### DATASET CONTENT

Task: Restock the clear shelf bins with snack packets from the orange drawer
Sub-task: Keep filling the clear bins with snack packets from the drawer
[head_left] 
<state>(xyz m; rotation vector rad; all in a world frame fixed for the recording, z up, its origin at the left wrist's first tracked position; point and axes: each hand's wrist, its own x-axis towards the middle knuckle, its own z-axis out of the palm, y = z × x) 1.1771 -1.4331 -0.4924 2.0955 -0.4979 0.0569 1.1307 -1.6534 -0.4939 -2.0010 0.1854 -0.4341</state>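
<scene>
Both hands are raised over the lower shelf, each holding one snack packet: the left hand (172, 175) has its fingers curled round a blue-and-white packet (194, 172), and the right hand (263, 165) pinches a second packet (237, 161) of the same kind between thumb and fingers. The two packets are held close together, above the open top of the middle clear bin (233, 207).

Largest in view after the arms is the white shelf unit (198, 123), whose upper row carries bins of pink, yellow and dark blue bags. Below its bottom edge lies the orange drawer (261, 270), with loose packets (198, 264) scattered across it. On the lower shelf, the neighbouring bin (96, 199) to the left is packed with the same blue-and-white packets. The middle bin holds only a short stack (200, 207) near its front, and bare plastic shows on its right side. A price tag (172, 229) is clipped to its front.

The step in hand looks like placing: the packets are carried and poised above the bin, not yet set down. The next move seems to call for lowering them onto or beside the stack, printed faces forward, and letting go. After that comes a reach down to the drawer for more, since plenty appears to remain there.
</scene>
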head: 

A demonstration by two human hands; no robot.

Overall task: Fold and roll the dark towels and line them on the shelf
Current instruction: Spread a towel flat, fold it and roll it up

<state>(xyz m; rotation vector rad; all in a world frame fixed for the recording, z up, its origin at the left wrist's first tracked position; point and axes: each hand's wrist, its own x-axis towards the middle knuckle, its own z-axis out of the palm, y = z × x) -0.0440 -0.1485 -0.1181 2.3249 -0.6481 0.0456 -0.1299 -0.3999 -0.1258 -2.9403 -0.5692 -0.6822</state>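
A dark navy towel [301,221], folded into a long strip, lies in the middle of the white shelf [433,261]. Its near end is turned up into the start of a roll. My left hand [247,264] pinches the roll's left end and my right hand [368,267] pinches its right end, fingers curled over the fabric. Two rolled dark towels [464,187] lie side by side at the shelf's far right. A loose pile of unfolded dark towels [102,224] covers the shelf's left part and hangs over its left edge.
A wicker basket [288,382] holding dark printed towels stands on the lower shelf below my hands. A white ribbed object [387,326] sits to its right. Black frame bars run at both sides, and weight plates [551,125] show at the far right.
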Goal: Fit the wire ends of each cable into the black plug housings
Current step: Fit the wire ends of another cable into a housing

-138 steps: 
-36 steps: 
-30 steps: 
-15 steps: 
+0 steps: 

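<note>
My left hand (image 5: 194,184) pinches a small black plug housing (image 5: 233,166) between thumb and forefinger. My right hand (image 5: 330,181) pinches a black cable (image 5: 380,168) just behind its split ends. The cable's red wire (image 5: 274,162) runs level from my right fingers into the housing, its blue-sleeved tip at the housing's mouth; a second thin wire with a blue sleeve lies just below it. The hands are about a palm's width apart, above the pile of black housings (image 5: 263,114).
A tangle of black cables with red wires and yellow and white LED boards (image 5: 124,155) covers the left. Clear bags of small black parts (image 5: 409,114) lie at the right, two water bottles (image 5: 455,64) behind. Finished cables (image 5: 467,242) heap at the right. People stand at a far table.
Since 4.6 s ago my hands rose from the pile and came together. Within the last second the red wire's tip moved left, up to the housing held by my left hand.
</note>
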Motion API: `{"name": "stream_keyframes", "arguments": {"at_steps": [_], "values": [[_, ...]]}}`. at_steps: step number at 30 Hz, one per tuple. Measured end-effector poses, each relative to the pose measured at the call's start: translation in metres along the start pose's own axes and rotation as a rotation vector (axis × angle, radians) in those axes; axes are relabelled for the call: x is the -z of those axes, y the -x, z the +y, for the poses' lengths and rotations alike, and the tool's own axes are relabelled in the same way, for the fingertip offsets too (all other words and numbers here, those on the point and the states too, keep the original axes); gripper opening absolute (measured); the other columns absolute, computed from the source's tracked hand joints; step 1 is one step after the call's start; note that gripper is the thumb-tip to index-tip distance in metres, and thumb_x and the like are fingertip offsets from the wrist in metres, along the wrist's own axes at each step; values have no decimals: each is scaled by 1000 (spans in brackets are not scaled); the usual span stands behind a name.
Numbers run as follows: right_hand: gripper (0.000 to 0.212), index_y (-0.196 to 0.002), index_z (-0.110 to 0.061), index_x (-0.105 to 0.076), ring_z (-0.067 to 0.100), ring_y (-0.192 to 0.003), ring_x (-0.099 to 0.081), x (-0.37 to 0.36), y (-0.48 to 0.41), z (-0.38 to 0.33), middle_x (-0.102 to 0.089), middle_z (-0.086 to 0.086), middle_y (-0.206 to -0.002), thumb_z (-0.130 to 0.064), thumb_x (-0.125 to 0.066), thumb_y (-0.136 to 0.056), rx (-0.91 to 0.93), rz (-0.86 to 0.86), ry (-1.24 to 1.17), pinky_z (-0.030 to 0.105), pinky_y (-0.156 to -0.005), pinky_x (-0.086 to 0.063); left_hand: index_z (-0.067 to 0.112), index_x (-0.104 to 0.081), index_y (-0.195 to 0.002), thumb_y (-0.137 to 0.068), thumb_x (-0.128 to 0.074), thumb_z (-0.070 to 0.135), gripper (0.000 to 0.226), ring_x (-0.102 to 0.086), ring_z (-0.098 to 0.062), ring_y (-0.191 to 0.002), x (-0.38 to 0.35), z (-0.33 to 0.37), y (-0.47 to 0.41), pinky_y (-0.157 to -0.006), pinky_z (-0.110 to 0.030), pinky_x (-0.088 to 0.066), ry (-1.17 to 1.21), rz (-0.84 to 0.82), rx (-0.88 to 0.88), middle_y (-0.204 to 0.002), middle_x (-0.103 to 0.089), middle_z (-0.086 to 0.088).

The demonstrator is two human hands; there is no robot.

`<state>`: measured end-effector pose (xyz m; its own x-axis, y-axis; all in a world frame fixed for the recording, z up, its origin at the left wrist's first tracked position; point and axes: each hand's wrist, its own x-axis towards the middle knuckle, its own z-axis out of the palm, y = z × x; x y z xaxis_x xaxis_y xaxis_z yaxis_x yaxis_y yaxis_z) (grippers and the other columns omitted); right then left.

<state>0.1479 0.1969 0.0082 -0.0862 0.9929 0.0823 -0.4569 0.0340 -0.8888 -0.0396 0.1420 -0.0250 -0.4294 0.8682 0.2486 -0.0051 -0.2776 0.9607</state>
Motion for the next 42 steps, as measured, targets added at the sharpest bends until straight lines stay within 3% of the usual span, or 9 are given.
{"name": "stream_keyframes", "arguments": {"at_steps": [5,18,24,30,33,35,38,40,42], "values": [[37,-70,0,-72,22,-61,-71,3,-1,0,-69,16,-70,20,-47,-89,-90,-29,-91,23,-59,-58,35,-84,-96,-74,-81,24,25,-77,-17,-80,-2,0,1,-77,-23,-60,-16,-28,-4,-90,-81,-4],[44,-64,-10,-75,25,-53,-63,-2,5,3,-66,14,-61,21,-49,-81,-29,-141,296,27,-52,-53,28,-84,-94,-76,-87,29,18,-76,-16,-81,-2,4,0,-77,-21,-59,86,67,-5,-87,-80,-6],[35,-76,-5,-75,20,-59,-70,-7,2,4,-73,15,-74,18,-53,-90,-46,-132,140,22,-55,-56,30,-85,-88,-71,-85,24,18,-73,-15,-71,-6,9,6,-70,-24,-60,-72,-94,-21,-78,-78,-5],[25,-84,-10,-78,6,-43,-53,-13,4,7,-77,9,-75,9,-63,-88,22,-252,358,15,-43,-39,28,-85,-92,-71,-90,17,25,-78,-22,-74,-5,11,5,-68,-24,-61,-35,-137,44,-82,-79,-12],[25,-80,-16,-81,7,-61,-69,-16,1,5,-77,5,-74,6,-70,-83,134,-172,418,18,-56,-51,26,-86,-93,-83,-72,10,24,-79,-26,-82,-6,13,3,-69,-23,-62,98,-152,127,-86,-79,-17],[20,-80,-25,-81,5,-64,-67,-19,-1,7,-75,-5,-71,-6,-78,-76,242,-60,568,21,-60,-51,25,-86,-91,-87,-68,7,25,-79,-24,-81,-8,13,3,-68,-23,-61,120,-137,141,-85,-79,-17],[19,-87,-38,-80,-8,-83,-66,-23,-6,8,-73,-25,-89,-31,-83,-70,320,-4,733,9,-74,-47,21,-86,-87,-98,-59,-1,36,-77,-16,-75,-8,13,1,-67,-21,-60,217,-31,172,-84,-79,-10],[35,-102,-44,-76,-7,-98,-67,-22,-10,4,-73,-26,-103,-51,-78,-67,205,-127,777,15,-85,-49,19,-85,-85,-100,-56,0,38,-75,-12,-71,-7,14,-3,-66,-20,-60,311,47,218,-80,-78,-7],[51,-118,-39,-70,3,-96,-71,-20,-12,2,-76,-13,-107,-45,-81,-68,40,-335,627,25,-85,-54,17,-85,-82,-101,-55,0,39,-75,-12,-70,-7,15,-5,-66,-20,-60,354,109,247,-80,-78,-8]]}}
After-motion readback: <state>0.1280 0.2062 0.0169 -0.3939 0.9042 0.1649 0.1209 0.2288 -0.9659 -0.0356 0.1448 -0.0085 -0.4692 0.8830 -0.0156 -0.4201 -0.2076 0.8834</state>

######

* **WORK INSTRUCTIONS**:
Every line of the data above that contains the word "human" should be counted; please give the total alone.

* **YOUR SOLUTION**:
2